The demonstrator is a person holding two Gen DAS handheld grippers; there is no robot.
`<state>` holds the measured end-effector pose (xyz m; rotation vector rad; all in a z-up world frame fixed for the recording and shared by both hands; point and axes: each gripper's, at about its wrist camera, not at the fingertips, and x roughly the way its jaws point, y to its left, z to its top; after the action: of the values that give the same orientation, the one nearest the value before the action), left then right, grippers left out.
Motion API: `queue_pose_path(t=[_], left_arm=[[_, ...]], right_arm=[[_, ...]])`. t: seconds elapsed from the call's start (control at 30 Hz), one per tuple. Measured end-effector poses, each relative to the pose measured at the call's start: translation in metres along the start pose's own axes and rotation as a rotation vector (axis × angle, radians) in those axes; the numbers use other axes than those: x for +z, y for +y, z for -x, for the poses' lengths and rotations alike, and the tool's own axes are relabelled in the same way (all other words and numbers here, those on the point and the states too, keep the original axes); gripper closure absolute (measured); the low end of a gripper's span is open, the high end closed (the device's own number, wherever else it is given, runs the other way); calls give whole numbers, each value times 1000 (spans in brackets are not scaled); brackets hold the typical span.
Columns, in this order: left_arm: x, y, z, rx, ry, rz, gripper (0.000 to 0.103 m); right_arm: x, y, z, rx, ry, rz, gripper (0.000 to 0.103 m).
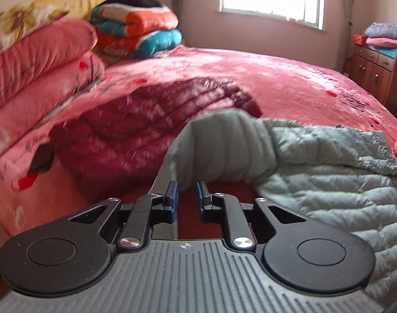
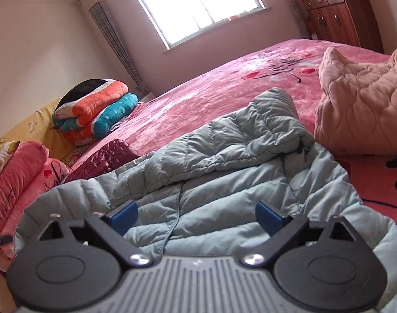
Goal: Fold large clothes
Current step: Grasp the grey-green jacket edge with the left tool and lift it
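— Looking along the left claw [image 1: 187, 195], what do you get?

— Its two blue-padded fingers [image 1: 174, 195] stand a narrow gap apart, with nothing pinched between them. Just beyond the tips a fold of the grey-green puffer jacket [image 1: 315, 167] rises up in a hump; the pads are not on it, as far as I can tell. The view is blurred on the left side.

— And the jacket itself?

— It lies spread on the bed [image 1: 276, 83], on the pink flowered cover, toward the near edge. Beside it, further left in the left wrist view, lies a dark maroon quilted garment [image 1: 135, 130], flat on the same cover. The two touch or overlap where the grey-green fold stands.

— The right claw [image 2: 195, 216]?

— Wide open. Its blue pads [image 2: 268, 216] sit far apart above the jacket [image 2: 224, 182], holding nothing. The quilted panels and a seam of the jacket show plainly between the fingers.

— Anything else on the bed?

— A pale pink quilted piece [image 2: 362, 104] heaped to the right of the jacket, just beside its upper corner. At the head of the bed, rolled pink bedding [image 1: 39, 60] and a folded orange and teal blanket [image 2: 94, 114], well apart from the jacket. A window [image 2: 195, 5] is in the far wall and a wooden cabinet [image 2: 339, 13] stands in the corner.
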<state>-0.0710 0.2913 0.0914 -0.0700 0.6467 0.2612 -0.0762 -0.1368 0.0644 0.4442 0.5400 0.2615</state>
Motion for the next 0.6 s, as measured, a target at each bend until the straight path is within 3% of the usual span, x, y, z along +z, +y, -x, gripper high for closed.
queue_pose_path(t=[0.07, 0.23, 0.3, 0.4, 0.5, 0.6], left_arm=[[-12, 4, -7, 14, 25, 3, 80], [-32, 0, -24, 24, 57, -33, 48], [-36, 4, -36, 39, 82, -61, 48], [-39, 0, -49, 63, 122, -87, 55], [-36, 4, -57, 74, 169, -52, 86], [-27, 9, -55, 40, 164, -17, 94]], right_arm=[[0, 0, -2, 7, 6, -3, 7], [-4, 7, -9, 23, 28, 30, 6], [-7, 10, -12, 24, 37, 50, 6], [-9, 14, -14, 27, 45, 74, 6], [-11, 14, -17, 27, 53, 79, 6], [-10, 11, -21, 25, 56, 71, 6]])
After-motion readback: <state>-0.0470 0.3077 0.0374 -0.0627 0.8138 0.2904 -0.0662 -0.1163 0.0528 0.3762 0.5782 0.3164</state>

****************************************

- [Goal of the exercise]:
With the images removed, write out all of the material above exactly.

- [Result for this task]:
The demonstrator is a person holding two Gen DAS handheld grippers; there is no robot.
`<state>` holds the measured end-effector pose (xyz m; rotation vector rad; all in a z-up world frame fixed for the recording and shared by both hands; point and axes: each gripper's, at about its wrist camera, not at the fingertips, and x roughly the way its jaws point, y to its left, z to its top; after the action: of the values that give the same orientation, the one nearest the value before the action), left then right, grippers left out.
Motion API: `queue_pose_path(t=[_], left_arm=[[_, ...]], right_arm=[[_, ...]])`. t: seconds elapsed from the call's start (control at 30 Hz), one per tuple. Measured end-effector poses, each relative to the pose measured at the call's start: translation in metres along the start pose's own axes and rotation as a rotation vector (axis × angle, radians) in those axes; the numbers use other axes than those: x for +z, y for +y, z for -x, for the poses' lengths and rotations alike, and the tool's own axes are relabelled in the same way (all other words and numbers here, those on the point and the states too, keep the original axes); gripper closure absolute (measured); the low end of a gripper's span is open, the high end closed (the device's own number, wherever else it is given, runs the other way); calls give whole numbers, each value times 1000 (spans in brackets are not scaled); brackets hold the typical span.
Columns, in this order: left_arm: x, y, z, rx, ry, rz, gripper (0.000 to 0.103 m); right_arm: x, y, z, rx, ry, rz, gripper (0.000 to 0.103 m).
Goal: Fold large clothes
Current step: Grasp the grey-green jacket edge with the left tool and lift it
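— Looking along the left claw [image 1: 187, 195], what do you get?

— Its two blue-padded fingers [image 1: 174, 195] stand a narrow gap apart, with nothing pinched between them. Just beyond the tips a fold of the grey-green puffer jacket [image 1: 315, 167] rises up in a hump; the pads are not on it, as far as I can tell. The view is blurred on the left side.

— And the jacket itself?

— It lies spread on the bed [image 1: 276, 83], on the pink flowered cover, toward the near edge. Beside it, further left in the left wrist view, lies a dark maroon quilted garment [image 1: 135, 130], flat on the same cover. The two touch or overlap where the grey-green fold stands.

— The right claw [image 2: 195, 216]?

— Wide open. Its blue pads [image 2: 268, 216] sit far apart above the jacket [image 2: 224, 182], holding nothing. The quilted panels and a seam of the jacket show plainly between the fingers.

— Anything else on the bed?

— A pale pink quilted piece [image 2: 362, 104] heaped to the right of the jacket, just beside its upper corner. At the head of the bed, rolled pink bedding [image 1: 39, 60] and a folded orange and teal blanket [image 2: 94, 114], well apart from the jacket. A window [image 2: 195, 5] is in the far wall and a wooden cabinet [image 2: 339, 13] stands in the corner.
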<state>-0.0710 0.2913 0.0914 -0.0700 0.6467 0.2612 -0.0762 -0.1368 0.0644 0.4442 0.5400 0.2615</state>
Motion for the next 0.6 s, as measured, a target at each bend until the straight path is within 3% of the usual span, x, y, z along +z, +y, -x, gripper high for closed.
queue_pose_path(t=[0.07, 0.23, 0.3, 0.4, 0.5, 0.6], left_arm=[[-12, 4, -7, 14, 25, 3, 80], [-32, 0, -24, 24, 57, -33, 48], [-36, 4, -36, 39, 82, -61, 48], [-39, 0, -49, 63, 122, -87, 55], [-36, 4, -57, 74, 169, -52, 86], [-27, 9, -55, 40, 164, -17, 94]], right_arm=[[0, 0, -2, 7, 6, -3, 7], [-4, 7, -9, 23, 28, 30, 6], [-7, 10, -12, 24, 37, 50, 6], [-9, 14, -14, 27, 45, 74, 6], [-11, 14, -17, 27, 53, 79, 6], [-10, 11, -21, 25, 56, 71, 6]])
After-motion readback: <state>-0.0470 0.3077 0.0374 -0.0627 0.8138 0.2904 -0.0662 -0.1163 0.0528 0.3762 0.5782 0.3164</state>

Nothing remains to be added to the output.